Таковы же и связи родственные. Муж свою будущую жену, брат — разлученную с ним сестру, отец — детей, разбросанных судьбой по свету, должны были бы распознавать по запаху. В них, этих связях, изначально заложено нечто куда большее пресловутого «голоса крови»: память металла, поле излучений, обрисовывающее утерянный всеобщий контур, стремление любой целостности вернуться к прежнему виду и состоянию. Семья в ее нынешнем виде — мешанина случайных связей, диктуемых властью старших, расчетом, похотью. Попытка совместить истины различного разлива. Камешки подобных личных истин не весьма хорошо стыкуются, оттого и понадобилось приводить их к общему знаменателю, создавая для большой семьи человечества приемлемую реальность Библа, истину же Сирра объявлять ложью.

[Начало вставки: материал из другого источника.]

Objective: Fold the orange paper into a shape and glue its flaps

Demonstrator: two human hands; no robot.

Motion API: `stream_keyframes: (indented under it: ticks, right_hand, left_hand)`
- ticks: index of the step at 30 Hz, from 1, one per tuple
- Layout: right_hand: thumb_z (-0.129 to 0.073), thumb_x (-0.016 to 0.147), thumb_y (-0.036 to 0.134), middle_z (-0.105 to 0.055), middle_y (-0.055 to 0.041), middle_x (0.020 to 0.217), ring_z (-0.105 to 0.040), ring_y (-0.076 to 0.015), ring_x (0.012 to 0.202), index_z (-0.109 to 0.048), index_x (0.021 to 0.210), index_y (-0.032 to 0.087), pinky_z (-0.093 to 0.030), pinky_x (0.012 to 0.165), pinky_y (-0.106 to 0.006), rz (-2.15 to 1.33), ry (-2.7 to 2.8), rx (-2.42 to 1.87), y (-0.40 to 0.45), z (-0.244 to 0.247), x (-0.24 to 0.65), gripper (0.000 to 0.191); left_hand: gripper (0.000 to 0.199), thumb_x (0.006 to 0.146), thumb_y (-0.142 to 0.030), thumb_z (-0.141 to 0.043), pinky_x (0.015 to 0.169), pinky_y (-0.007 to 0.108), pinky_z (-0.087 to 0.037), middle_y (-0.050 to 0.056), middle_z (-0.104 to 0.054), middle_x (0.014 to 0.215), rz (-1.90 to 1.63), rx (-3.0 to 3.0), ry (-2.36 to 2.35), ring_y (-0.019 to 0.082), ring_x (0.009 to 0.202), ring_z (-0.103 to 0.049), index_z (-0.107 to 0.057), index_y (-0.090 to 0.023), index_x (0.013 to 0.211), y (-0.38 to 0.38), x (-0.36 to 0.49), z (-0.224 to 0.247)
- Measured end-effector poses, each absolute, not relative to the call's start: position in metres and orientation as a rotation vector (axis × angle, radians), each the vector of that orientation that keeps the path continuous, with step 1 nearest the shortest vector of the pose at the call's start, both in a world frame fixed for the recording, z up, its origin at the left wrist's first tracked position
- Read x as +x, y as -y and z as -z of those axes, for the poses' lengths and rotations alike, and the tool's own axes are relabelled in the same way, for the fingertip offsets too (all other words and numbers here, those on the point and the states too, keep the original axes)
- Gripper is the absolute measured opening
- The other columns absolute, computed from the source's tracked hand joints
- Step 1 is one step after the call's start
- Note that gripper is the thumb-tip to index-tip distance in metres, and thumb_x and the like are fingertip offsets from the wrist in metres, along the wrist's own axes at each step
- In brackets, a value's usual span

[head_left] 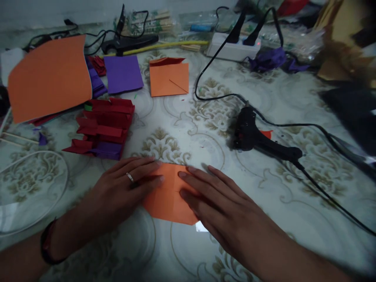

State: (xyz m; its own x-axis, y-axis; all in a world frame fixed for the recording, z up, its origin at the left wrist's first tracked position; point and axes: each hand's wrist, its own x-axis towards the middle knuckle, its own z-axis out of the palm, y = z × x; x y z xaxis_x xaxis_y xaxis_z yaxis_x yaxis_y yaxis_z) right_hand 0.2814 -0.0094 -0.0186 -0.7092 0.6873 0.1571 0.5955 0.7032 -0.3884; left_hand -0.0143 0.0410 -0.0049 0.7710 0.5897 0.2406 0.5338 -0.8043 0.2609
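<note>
Orange paper (pixel 166 199) sits right between left hand (pixel 114 192) and right hand (pixel 232 207), crease running away, both open, fingers flat on it tbh.

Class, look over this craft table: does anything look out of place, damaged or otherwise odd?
Two things look untidy. The purple paper beside the white power strip is crumpled, unlike the flat purple sheet farther left. The black glue gun lies directly on the patterned table cover, with no stand under it. No spill is visible.
</note>
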Motion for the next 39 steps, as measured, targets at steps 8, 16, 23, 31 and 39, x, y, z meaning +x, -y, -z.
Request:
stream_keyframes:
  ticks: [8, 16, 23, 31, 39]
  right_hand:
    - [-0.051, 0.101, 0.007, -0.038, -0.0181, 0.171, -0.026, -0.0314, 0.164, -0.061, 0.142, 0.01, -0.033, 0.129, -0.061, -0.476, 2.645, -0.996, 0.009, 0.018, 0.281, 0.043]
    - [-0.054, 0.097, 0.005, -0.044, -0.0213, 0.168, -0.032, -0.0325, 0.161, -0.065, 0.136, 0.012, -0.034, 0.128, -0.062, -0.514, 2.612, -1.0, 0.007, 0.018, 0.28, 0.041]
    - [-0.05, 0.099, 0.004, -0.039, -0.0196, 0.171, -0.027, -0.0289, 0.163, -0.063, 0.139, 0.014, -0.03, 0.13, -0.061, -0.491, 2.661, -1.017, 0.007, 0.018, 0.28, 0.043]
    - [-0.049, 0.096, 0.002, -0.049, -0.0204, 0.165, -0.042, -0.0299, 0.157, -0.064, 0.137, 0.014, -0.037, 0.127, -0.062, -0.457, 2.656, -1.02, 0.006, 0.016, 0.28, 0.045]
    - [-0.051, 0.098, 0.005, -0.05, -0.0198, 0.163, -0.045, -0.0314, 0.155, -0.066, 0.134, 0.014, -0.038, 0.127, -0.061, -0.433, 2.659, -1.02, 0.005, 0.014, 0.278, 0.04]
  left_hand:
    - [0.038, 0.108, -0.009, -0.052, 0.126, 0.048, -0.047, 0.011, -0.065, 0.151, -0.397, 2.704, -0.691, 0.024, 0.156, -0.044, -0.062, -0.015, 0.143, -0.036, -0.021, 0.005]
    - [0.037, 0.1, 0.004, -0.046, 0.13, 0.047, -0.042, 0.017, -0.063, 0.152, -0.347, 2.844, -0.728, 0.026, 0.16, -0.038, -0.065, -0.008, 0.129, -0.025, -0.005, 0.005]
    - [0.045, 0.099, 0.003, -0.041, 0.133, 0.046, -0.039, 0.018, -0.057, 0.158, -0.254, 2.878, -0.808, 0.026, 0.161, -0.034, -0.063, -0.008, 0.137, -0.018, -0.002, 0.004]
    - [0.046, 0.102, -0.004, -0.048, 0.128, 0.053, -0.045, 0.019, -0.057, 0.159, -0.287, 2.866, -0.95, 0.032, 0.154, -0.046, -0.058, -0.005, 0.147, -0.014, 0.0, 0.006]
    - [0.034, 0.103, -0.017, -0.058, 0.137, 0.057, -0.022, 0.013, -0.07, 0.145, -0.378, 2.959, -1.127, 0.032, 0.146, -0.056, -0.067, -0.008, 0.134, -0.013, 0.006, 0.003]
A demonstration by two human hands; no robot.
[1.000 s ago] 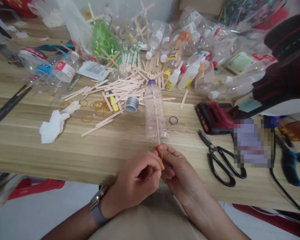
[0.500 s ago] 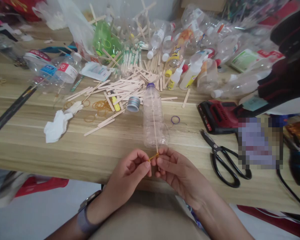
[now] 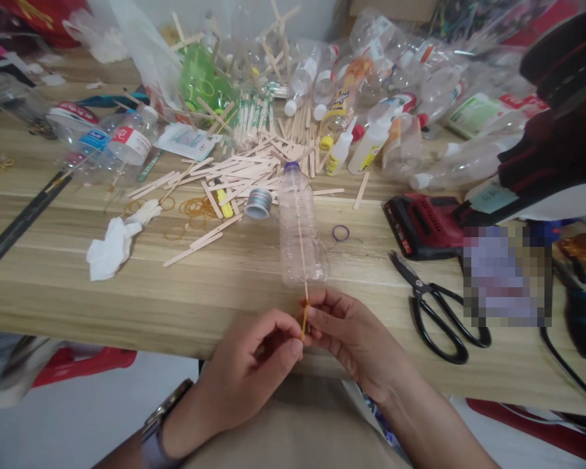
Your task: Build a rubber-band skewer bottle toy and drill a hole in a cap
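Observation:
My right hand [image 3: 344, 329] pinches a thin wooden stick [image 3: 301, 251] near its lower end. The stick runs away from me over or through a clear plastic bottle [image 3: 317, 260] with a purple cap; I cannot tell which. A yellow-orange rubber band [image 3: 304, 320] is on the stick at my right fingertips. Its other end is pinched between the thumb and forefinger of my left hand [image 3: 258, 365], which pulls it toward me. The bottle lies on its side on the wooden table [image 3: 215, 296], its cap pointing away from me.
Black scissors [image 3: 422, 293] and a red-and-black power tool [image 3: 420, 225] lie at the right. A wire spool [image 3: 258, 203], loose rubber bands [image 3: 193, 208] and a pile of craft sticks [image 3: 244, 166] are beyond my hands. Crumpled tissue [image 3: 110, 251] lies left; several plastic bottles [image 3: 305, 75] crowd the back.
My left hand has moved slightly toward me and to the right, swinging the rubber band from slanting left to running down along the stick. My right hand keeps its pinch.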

Кто мать моя и братья мои, восклицал пророк из Назарета и отвечал: вы. Мои друзья.
— Чувство сопричастности истинному миру, — отвечал Бенедикт. — Мы видим его одинаково. Мы оба вольные каменщики на богостроительстве, по словам моего друга и тезки Венедикта Ерофеича.
— Ерофеич — от слова «Ерш»? — спрашивал Эшу.
— Ну да. Ибо превыше всех Божьих щедрот любил опьянение в лучшем суфийском смысле.
По идее ожидалось, что Бенедикт должен бороться за власть с Альдиной и ее блоком, но он до этого не снисходил и поэтому представлял в их глазах нешуточную опасность, как всё непостижимое уму. Он раздражал библиотечных дам и своей нарочитой склонностью к мышиному народу.
В кулуарах Дома, как мы говорили, царил мышиный горошек, чудом избегающий тотальной уборки пылесосом и тряпкой. Его сухие шарики с шелестом перекатывались по россыпям бумаг, пожелтевших и хрупких, Бенедикт подбирал их, подносил к лицу и одно время даже склонялся к тому, чтобы носить их, растерев в труху, в табакерке или бонбоньерке. Что было совсем худо, такое иногда происходило рядом с кухней-буфетом на глазах питающихся сотрудниц.
Иногда Бенедикт объяснялся притчами:
— Один мой друг, кстати, хороший британский поэт, высказался однажды в таком роде, что каждый из людей может, подобно пауку, выткать из самого себя свою воздушную цитадель.
— Да, — тихо вставил Эшу, наш любимый Дон тоже говорил…
— А еще один японец, Кобо Абэ, описал, как бездомный бродяга, мечтающий о крове, вытянул из своей плоти красную нить и спрял из себя кокон, только вот в нем не оказалось куколки… Лукавец Поджо Браччолини много раньше высказался по поводу такого тканья не очень пристойно, дескать, и паук с шелкопрядом, и блудница добывают свои наряды из одного источника, находящегося в самом низу живота. Ни паук, ни гетера, кстати сказать, себя не расточают. Я, между прочим, всю жизнь занимаюсь тем же самым: строю свой дом из самого себя. Однако не продаюсь и взыскую остаться при себе самом.
— Как именно? Вы хотите стать книгой? — спросил Эшу. — Или ради нее принести себя в жертву самому себе, как бог Один?
— Прерогатива богов — приносить себя в жертву: за истину, как Один, за добро, как Иисус, и за красоту — как сделала одна поэтесса и оказалась на кладбище вровень с умершим за правду.
— Христос умер за человека и человечество.
— Но что такое человек, как не светло украшенный и широко растиражированный текст в переплете из сырой кожи?
— Бог имеет право быть верхом глубинности и одновременно вершиной бестактности, — говорил далее Бенедикт. — Я — нет; я иду по пути предельного риска, лишь потому что я уже мертв: ведь с поста здешнего директора увольняют только на тот свет.